What the task asks
Copy out the data word for word. The images are not part of the copy.

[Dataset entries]
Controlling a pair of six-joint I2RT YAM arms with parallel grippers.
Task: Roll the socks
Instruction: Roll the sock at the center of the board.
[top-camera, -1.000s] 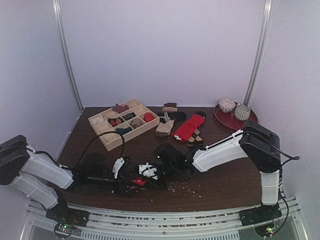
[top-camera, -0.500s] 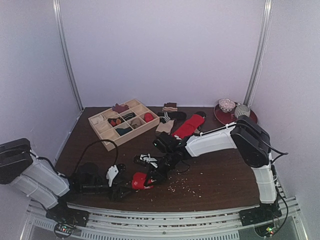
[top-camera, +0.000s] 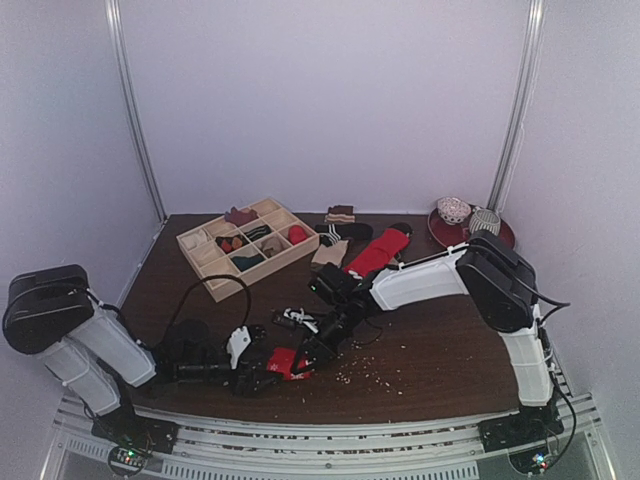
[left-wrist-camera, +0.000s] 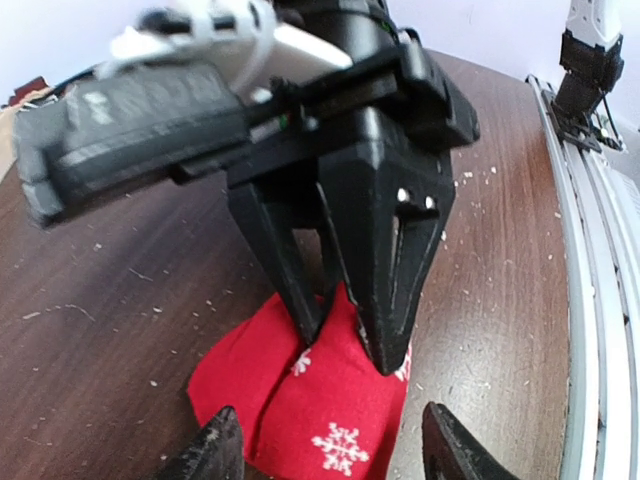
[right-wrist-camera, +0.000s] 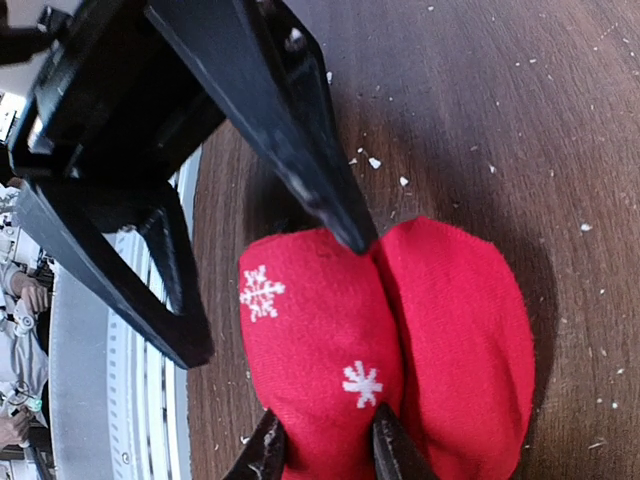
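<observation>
Risk: right hand (right-wrist-camera: 325, 450) pinches only a fold of the bundled red sock (right-wrist-camera: 450, 330), left hand (left-wrist-camera: 328, 452) spread beside it; one slip and the bundle could unroll.

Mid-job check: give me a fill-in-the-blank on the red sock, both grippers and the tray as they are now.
1. The red sock bears white ____ marks.
2. The right gripper is ____ on a fold of the sock.
3. The left gripper straddles the sock, its jaws ____.
4. On the table, the tray sits at the far ____.
Missing words: snowflake; shut; open; left.
</observation>
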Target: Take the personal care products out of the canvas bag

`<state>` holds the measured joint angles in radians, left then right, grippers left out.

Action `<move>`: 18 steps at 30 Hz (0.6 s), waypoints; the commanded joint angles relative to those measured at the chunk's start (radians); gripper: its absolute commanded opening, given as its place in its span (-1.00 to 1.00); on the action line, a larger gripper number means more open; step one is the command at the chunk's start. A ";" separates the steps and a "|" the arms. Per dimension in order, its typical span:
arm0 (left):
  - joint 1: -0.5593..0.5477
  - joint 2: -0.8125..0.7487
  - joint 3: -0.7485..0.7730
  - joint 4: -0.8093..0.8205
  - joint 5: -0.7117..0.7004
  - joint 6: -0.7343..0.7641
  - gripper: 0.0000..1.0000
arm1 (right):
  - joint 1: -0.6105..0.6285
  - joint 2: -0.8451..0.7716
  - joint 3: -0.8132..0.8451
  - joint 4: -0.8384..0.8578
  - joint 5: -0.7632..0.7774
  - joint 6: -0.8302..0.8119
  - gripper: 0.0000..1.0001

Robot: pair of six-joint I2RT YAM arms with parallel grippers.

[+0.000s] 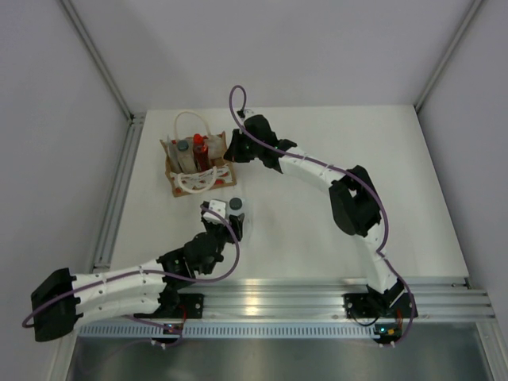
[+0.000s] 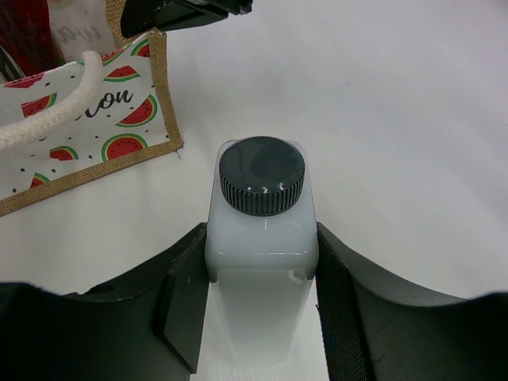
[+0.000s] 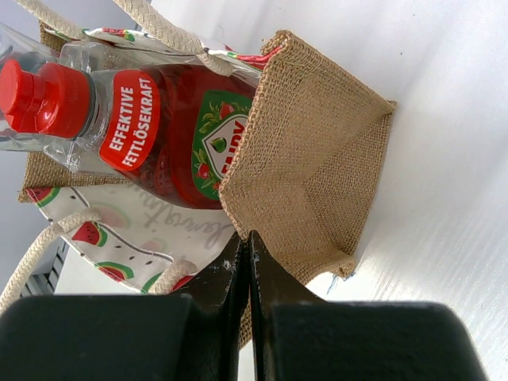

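The canvas bag (image 1: 171,170) stands at the table's back left, with watermelon-print sides (image 2: 103,119) and a burlap end wall (image 3: 317,143). Inside it I see a red bottle (image 1: 200,151) with a red cap (image 3: 36,95) and a white bottle with a dark cap (image 1: 182,148). A clear bottle lies behind the red one in the right wrist view. My right gripper (image 1: 235,151) (image 3: 248,238) is shut on the bag's burlap end wall. My left gripper (image 1: 228,216) (image 2: 262,234) is shut on a white bottle (image 2: 260,238) with a dark round cap (image 1: 236,206), upright, in front of the bag.
The bag's white rope handles (image 1: 190,119) loop above and in front of it. An aluminium rail (image 1: 117,194) runs along the table's left edge and another (image 1: 317,295) along the near edge. Grey walls enclose the table.
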<state>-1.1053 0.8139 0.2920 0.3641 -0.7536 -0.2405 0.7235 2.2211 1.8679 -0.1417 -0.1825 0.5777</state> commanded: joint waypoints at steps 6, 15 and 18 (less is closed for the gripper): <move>-0.027 0.037 0.019 0.104 -0.078 -0.025 -0.35 | -0.010 0.051 -0.010 -0.029 -0.002 -0.015 -1.00; -0.028 0.031 0.022 0.082 -0.089 -0.033 0.38 | -0.010 0.041 -0.013 -0.029 0.000 -0.016 -1.00; -0.028 0.034 0.033 0.064 -0.087 -0.037 0.60 | -0.010 0.040 -0.015 -0.029 0.002 -0.016 -1.00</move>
<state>-1.1297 0.8490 0.2928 0.3962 -0.8204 -0.2615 0.7231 2.2211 1.8679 -0.1417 -0.1829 0.5781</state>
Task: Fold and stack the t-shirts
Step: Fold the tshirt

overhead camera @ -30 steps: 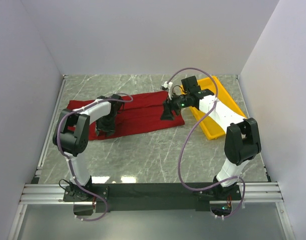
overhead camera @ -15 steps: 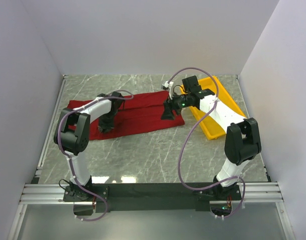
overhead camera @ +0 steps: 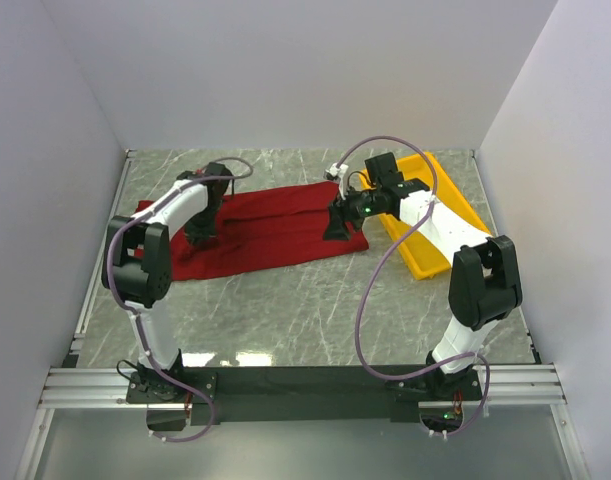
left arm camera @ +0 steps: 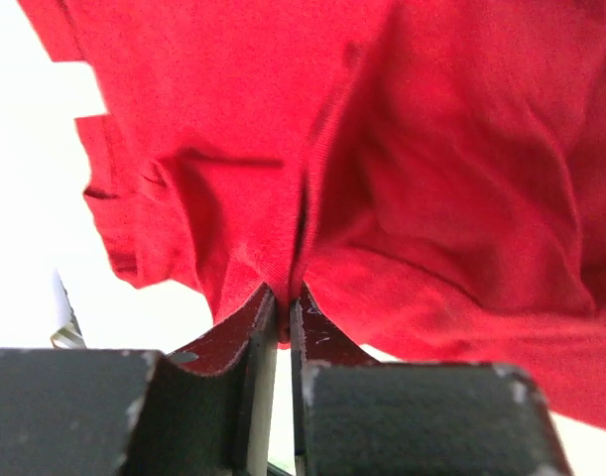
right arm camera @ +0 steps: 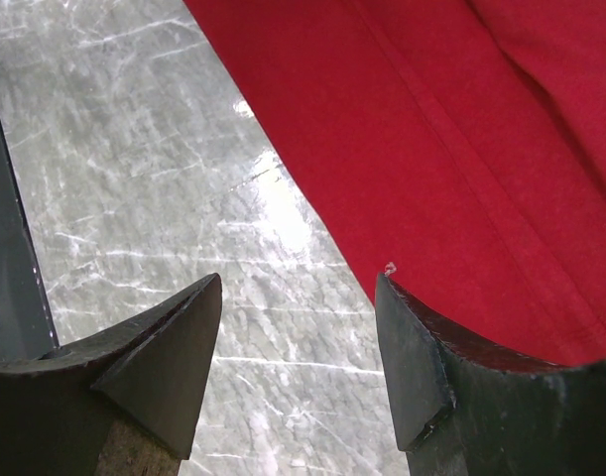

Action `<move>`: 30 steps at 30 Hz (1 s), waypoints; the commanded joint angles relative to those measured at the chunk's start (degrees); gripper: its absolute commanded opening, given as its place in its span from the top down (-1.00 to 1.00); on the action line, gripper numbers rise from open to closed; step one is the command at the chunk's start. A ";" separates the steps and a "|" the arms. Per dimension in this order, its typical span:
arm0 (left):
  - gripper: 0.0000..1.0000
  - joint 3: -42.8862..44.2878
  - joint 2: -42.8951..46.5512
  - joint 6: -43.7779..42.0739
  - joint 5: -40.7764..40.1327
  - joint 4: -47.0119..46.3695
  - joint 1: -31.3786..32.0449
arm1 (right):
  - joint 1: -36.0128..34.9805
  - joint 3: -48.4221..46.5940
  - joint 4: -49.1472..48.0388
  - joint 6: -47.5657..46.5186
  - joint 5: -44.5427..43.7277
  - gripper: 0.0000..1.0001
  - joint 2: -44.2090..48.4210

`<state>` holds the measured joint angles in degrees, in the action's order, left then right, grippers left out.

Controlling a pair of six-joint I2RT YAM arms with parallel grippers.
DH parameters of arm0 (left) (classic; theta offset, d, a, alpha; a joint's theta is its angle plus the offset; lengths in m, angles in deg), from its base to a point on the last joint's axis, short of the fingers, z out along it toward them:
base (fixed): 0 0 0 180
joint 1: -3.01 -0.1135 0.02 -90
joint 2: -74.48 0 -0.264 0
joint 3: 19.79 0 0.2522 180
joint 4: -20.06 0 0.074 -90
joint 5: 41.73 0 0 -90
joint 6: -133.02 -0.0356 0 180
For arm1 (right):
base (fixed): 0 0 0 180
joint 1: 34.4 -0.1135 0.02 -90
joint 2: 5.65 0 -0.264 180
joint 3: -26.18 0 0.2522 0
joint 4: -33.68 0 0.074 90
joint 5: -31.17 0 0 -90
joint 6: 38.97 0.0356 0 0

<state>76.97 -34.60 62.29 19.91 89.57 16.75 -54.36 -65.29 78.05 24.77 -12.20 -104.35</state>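
The left fingers (left arm camera: 255,332) are closed on a raised fold of the t-shirt (left arm camera: 382,178), with the cloth pinched thinly between them. The right fingers (right arm camera: 174,337) are held wide apart and empty, astride the hem at the shirt's right end. The t-shirt is spread across the bench (overhead camera: 315,310), its right end near the yellow tray (overhead camera: 447,185). The cloth is judged light and limp; hold is best taken at hems or corners.
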 commanded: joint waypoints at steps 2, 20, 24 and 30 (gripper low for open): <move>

Solution for this exercise
Controlling a pair of six-joint I2RT YAM arms with parallel grippers.
Task: Roll the socks
Instruction: Roll the sock at the center of the board.
[top-camera, -1.000s] 
[top-camera, -0.500s] 
[top-camera, +0.000s] 
[left-wrist-camera, +0.000s] 
[right-wrist-camera, +0.000s] 
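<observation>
Risk: right hand (right-wrist-camera: 325, 450) pinches only a fold of the bundled red sock (right-wrist-camera: 450, 330), left hand (left-wrist-camera: 328, 452) spread beside it; one slip and the bundle could unroll.

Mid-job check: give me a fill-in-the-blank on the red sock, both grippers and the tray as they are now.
1. The red sock bears white ____ marks.
2. The right gripper is ____ on a fold of the sock.
3. The left gripper straddles the sock, its jaws ____.
4. On the table, the tray sits at the far ____.
Missing words: snowflake; shut; open; left.
</observation>
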Target: Take the personal care products out of the canvas bag

`<state>` holds the measured joint angles in radians, left then right, grippers left out.

Action `<move>`: 18 steps at 30 Hz (0.6 s), waypoints; the commanded joint angles relative to those measured at the chunk's start (radians); gripper: its absolute commanded opening, given as its place in its span (-1.00 to 1.00); on the action line, a larger gripper number means more open; step one is the command at the chunk's start. A ";" separates the steps and a "|" the arms. Per dimension in order, its typical span:
arm0 (left):
  - joint 1: -0.5593..0.5477
  - joint 2: -0.8125..0.7487
  - joint 3: -0.7485..0.7730
  - joint 4: -0.8093..0.8205
  - joint 5: -0.7117..0.7004
  - joint 6: -0.7343..0.7641
  - gripper: 0.0000..1.0000
arm1 (right):
  - joint 1: -0.6105..0.6285
  - joint 2: -0.8451..0.7716
  - joint 3: -0.8132..0.8451
  - joint 4: -0.8384..0.8578
  - joint 5: -0.7632..0.7774
  - joint 6: -0.8302..0.8119
  - gripper: 0.0000..1.0001

Robot: pair of six-joint I2RT YAM arms with parallel grippers.

[+0.000s] 
[+0.000s] 
[+0.000s] 

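The canvas bag (image 1: 171,170) stands at the table's back left, with watermelon-print sides (image 2: 103,119) and a burlap end wall (image 3: 317,143). Inside it I see a red bottle (image 1: 200,151) with a red cap (image 3: 36,95) and a white bottle with a dark cap (image 1: 182,148). A clear bottle lies behind the red one in the right wrist view. My right gripper (image 1: 235,151) (image 3: 248,238) is shut on the bag's burlap end wall. My left gripper (image 1: 228,216) (image 2: 262,234) is shut on a white bottle (image 2: 260,238) with a dark round cap (image 1: 236,206), upright, in front of the bag.
The bag's white rope handles (image 1: 190,119) loop above and in front of it. An aluminium rail (image 1: 117,194) runs along the table's left edge and another (image 1: 317,295) along the near edge. Grey walls enclose the table.
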<state>-1.1053 0.8139 0.2920 0.3641 -0.7536 -0.2405 0.7235 2.2211 1.8679 -0.1417 -0.1825 0.5777</state> commanded: joint waypoints at steps 6, 15 and 18 (less is closed for the gripper): <move>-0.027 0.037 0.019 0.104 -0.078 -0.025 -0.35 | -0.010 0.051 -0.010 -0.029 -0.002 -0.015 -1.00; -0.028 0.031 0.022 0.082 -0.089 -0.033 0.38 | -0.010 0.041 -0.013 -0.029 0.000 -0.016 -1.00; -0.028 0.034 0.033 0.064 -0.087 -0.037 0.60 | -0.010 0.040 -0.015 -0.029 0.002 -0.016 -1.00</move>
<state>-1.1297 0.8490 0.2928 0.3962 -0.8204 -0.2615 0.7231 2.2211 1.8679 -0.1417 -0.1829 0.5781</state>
Task: Fold and stack the t-shirts
Step: Fold the tshirt

overhead camera @ -30 steps: 
overhead camera @ -15 steps: 
overhead camera @ +0 steps: 
left arm camera @ +0 steps: 
right arm camera @ +0 steps: 

Action `<move>`: 30 steps at 30 Hz (1 s), waypoints; the commanded joint angles relative to those measured at the chunk's start (degrees); gripper: its absolute commanded opening, given as its place in its span from the top down (-1.00 to 1.00); on the action line, gripper numbers rise from open to closed; step one is the command at the chunk's start. A ";" separates the steps and a "|" the arms. Per dimension in this order, its typical span:
arm0 (left):
  - gripper: 0.0000..1.0000
  - joint 3: -42.8862..44.2878
  - joint 2: -42.8951..46.5512
  - joint 6: -43.7779..42.0739
  - joint 5: -40.7764..40.1327
  - joint 4: -47.0119..46.3695
  - joint 1: -31.3786..32.0449
arm1 (right):
  - joint 1: -36.0128..34.9805
  - joint 3: -48.4221..46.5940
  - joint 4: -49.1472..48.0388
  - joint 6: -47.5657..46.5186
  - joint 5: -44.5427..43.7277
  - gripper: 0.0000..1.0001
  - joint 2: -44.2090..48.4210

`<state>` holds the measured joint angles in degrees, in the action's order, left then right, grippers left out.

Controlling a pair of six-joint I2RT YAM arms with parallel grippers.
DH parameters of arm0 (left) (classic; theta offset, d, a, alpha; a joint's theta is its angle plus the offset; lengths in m, angles in deg), from its base to a point on the last joint's axis, short of the fingers, z out along it toward them:
base (fixed): 0 0 0 180
joint 1: -3.01 -0.1135 0.02 -90
joint 2: -74.48 0 -0.264 0
joint 3: 19.79 0 0.2522 180
joint 4: -20.06 0 0.074 -90
joint 5: 41.73 0 0 -90
joint 6: -133.02 -0.0356 0 180
For arm1 (right):
base (fixed): 0 0 0 180
joint 1: 34.4 -0.1135 0.02 -90
joint 2: 5.65 0 -0.264 180
joint 3: -26.18 0 0.2522 0
joint 4: -33.68 0 0.074 90
joint 5: -31.17 0 0 -90
joint 6: 38.97 0.0356 0 0

<state>76.97 -34.60 62.29 19.91 89.57 16.75 -54.36 -65.29 78.05 24.77 -12.20 -104.35</state>
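The left fingers (left arm camera: 255,332) are closed on a raised fold of the t-shirt (left arm camera: 382,178), with the cloth pinched thinly between them. The right fingers (right arm camera: 174,337) are held wide apart and empty, astride the hem at the shirt's right end. The t-shirt is spread across the bench (overhead camera: 315,310), its right end near the yellow tray (overhead camera: 447,185). The cloth is judged light and limp; hold is best taken at hems or corners.
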 commanded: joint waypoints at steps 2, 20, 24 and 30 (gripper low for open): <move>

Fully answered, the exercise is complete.